| Work required |
The answer must consist of every line below containing "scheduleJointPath".

Collection entries

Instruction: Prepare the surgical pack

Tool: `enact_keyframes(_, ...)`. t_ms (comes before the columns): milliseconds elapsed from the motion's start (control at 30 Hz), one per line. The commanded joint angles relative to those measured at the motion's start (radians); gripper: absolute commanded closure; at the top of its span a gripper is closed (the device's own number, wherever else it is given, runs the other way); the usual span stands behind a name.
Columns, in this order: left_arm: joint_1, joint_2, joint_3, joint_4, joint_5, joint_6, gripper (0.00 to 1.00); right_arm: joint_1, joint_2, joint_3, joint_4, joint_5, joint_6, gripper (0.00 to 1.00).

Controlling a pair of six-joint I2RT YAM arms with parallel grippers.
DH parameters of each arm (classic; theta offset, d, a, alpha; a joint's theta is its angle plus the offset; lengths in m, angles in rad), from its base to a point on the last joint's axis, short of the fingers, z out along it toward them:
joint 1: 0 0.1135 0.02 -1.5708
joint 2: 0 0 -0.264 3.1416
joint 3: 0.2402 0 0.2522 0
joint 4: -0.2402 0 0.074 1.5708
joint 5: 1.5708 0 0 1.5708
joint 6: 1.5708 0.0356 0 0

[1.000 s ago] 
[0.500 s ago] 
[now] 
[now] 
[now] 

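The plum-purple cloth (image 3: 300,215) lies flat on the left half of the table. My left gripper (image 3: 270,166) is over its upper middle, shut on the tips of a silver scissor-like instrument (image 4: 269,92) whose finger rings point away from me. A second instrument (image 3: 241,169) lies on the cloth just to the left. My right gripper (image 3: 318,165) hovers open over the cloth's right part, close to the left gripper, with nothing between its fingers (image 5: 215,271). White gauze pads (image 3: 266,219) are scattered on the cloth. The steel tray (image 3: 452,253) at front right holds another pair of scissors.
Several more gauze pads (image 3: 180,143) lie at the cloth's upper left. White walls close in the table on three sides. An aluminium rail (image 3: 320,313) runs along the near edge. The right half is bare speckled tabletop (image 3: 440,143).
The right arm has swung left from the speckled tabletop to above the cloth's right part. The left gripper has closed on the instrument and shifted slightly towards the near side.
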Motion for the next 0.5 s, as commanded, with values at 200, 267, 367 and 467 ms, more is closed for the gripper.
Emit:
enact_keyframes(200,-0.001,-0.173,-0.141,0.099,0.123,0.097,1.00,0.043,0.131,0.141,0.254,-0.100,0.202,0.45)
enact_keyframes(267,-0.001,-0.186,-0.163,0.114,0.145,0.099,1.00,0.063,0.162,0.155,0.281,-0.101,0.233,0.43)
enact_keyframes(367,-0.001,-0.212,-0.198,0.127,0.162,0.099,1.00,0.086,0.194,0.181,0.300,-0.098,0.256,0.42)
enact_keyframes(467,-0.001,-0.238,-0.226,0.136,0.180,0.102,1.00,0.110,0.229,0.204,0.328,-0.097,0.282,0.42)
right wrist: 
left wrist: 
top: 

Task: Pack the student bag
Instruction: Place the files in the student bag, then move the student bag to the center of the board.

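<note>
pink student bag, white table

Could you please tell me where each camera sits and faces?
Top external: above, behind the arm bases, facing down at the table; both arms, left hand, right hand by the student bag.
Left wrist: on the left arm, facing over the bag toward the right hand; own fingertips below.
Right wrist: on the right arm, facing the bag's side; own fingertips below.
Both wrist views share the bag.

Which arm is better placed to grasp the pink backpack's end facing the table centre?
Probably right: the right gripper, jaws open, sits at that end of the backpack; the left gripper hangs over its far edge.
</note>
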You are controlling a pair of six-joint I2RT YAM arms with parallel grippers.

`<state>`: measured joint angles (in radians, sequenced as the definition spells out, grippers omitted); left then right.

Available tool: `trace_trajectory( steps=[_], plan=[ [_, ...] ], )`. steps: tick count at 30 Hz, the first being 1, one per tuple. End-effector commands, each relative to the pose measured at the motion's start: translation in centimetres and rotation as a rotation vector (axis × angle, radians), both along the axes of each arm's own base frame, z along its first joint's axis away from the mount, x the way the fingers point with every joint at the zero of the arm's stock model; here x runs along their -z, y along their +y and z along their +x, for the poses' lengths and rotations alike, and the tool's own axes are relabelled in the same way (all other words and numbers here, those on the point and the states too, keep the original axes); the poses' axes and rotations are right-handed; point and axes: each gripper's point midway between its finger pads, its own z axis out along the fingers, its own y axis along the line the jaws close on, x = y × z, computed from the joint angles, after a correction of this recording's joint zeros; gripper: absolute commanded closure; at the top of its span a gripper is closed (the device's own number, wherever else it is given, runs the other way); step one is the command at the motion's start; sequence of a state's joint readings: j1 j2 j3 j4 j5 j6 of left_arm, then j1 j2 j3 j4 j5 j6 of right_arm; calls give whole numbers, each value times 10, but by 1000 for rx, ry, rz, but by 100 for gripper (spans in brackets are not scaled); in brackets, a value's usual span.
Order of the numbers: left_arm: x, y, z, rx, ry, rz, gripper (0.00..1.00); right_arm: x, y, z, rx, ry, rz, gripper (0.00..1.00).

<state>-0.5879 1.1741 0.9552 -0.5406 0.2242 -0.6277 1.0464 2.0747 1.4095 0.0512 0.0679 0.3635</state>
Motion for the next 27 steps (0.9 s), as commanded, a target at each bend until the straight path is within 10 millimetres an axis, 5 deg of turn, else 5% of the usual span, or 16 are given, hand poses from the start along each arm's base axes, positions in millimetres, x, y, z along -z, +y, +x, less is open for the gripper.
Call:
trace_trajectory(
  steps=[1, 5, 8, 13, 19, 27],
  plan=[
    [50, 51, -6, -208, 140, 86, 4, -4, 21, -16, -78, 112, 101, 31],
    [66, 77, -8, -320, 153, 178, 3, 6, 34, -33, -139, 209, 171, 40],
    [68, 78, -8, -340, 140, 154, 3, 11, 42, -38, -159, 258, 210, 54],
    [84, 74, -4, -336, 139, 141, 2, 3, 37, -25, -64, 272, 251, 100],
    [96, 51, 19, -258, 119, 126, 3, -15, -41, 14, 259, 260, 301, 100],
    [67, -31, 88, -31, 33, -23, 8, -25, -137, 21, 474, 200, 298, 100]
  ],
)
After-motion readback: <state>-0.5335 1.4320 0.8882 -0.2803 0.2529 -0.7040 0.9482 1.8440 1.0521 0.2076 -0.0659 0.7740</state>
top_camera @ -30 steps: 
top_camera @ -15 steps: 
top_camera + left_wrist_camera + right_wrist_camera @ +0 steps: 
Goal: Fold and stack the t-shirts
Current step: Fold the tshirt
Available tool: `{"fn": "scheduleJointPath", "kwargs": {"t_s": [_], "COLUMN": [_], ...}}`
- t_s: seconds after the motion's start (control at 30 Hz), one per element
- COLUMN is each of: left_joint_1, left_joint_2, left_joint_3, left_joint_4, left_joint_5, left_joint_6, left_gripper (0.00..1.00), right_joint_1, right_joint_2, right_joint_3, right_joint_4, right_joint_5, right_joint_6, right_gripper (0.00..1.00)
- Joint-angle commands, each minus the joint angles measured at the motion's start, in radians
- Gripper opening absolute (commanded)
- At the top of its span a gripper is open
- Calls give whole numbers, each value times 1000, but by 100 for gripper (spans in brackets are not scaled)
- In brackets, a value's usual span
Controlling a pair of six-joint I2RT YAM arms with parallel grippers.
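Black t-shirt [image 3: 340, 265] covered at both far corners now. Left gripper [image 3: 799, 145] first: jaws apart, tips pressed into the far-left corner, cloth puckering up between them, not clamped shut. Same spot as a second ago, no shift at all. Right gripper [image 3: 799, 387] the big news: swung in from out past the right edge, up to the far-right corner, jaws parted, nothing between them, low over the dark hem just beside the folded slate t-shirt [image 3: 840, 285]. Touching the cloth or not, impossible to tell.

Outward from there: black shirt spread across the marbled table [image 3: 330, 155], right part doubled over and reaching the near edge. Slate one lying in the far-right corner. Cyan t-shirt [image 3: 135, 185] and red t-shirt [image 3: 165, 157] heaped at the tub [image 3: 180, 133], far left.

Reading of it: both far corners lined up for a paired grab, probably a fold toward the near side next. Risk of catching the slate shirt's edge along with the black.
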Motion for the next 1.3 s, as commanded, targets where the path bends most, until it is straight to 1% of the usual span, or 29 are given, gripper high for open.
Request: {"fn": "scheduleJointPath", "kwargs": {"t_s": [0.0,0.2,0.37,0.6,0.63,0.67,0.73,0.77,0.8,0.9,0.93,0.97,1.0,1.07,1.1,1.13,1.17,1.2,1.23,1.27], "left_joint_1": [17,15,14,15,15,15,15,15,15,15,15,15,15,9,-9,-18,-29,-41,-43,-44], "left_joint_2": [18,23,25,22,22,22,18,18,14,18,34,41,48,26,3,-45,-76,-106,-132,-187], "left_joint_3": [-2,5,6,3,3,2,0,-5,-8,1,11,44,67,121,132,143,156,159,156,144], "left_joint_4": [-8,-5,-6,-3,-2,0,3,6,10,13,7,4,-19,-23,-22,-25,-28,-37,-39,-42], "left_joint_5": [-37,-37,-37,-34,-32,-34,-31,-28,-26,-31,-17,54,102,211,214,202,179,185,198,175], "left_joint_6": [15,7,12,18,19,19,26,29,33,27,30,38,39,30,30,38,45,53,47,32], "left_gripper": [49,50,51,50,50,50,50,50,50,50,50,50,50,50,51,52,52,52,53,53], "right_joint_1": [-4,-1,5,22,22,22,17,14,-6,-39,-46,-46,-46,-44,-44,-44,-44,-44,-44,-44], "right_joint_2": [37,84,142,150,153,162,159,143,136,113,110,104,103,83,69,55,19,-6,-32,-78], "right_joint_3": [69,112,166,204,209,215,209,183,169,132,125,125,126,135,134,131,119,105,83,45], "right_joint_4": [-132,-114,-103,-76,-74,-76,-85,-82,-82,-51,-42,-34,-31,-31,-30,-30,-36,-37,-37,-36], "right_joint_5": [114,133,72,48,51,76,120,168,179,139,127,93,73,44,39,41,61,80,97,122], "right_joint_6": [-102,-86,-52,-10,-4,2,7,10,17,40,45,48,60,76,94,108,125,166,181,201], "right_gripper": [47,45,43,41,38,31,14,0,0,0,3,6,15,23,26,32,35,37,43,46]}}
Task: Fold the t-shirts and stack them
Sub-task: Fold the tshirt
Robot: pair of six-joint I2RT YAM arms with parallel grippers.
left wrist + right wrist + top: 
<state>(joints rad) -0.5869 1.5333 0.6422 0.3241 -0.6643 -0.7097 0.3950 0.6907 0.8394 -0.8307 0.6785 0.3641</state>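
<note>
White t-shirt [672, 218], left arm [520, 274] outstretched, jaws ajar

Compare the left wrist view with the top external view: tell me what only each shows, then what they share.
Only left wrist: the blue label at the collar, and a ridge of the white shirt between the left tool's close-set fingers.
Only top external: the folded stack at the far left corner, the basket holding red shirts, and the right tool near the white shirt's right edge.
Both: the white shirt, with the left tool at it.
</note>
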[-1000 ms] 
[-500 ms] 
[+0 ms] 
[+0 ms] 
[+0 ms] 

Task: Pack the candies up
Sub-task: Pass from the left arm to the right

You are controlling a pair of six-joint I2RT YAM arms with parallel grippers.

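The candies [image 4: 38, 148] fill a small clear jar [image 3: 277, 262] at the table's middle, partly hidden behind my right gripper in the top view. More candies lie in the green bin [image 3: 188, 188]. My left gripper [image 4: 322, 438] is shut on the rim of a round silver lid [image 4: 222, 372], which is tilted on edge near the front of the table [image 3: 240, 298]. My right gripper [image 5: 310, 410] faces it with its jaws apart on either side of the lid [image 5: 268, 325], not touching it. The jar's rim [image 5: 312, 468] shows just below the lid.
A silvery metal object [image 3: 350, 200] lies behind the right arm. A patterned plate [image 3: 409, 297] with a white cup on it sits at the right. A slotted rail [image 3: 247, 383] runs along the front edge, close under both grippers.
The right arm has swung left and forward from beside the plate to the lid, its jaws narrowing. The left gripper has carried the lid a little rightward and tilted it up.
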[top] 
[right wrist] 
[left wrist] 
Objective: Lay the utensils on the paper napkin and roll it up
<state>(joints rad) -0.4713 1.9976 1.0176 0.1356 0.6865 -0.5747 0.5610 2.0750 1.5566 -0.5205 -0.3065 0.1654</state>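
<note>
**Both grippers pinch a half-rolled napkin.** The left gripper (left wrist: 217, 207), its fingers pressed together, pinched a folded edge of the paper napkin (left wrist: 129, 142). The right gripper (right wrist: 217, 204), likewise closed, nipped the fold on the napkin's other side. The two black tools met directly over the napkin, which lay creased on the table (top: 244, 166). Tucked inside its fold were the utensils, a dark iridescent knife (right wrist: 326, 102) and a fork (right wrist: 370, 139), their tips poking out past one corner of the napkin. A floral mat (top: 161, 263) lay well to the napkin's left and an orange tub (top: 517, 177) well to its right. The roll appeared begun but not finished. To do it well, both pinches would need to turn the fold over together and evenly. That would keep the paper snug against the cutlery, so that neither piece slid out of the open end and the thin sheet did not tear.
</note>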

| The completed task |
Available tool: `{"fn": "scheduleJointPath", "kwargs": {"t_s": [_], "COLUMN": [_], ...}}`
Request: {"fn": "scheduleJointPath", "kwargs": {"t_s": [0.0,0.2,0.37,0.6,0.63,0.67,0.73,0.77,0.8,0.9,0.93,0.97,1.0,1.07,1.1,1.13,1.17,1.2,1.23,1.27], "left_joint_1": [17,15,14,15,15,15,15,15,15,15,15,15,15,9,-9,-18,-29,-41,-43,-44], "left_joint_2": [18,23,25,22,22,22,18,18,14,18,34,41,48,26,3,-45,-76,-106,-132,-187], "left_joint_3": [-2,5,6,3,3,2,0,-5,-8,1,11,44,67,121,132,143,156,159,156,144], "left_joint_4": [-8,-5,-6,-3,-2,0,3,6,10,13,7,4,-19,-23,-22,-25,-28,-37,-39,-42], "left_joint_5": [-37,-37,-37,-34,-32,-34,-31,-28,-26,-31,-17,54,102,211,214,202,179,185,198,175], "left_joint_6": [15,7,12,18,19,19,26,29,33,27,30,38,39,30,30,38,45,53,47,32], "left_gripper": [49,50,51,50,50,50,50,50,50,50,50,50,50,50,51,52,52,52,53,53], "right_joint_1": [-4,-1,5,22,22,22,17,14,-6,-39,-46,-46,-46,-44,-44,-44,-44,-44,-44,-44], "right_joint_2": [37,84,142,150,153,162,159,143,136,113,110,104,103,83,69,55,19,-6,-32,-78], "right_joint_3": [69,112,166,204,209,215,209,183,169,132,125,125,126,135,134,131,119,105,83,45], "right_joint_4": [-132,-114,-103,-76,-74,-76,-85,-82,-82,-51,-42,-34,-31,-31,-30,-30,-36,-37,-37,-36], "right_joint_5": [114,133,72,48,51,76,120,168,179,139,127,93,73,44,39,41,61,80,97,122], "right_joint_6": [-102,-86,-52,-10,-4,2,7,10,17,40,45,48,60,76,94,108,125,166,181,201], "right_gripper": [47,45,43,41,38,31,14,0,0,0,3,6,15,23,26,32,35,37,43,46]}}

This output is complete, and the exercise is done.